WORK REQUEST:
Could you repeat the data word for word while skipping the pictures?

DATA EXTRACT:
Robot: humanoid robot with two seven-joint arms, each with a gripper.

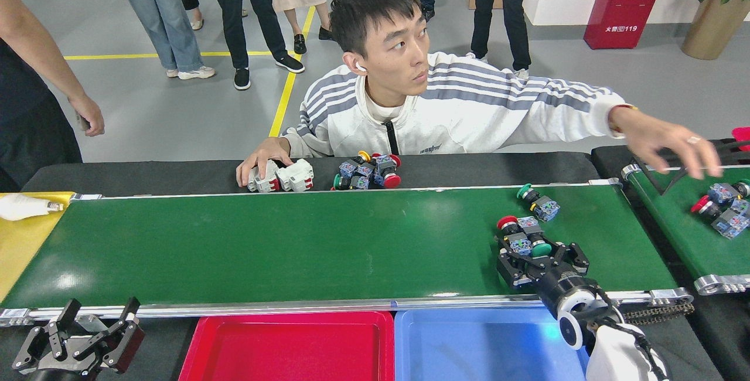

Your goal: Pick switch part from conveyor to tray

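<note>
Grey factory floor with yellow lines lies behind the conveyor (293,246), whose green belt carries a pair of switch parts (523,235), one red-capped and one green-capped, touching each other near its right end. My right hand (530,252) reaches over the near rail with fingers spread on either side of the green-capped one; contact is unclear. Another switch part (538,202) lies just beyond. Below the rail sit a red tray (287,349) and a blue tray (486,346). My left hand (88,340) hovers at lower left, fingers apart. Across the belt, a person (433,105) stretches one arm over a smaller green belt (691,223).
</note>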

EXPECTED OUTPUT:
Robot: humanoid robot with two seven-joint arms, each with a gripper.


Your goal: Pick switch part from conveyor to tray

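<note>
Grey factory floor with yellow lines lies behind the conveyor (293,246), whose green belt carries a pair of switch parts (523,235), one red-capped and one green-capped, touching each other near its right end. My right hand (530,252) reaches over the near rail with fingers spread on either side of the green-capped one; contact is unclear. Another switch part (538,202) lies just beyond. Below the rail sit a red tray (287,349) and a blue tray (486,346). My left hand (88,340) hovers at lower left, fingers apart. Across the belt, a person (433,105) stretches one arm over a smaller green belt (691,223).
</note>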

That concludes the response.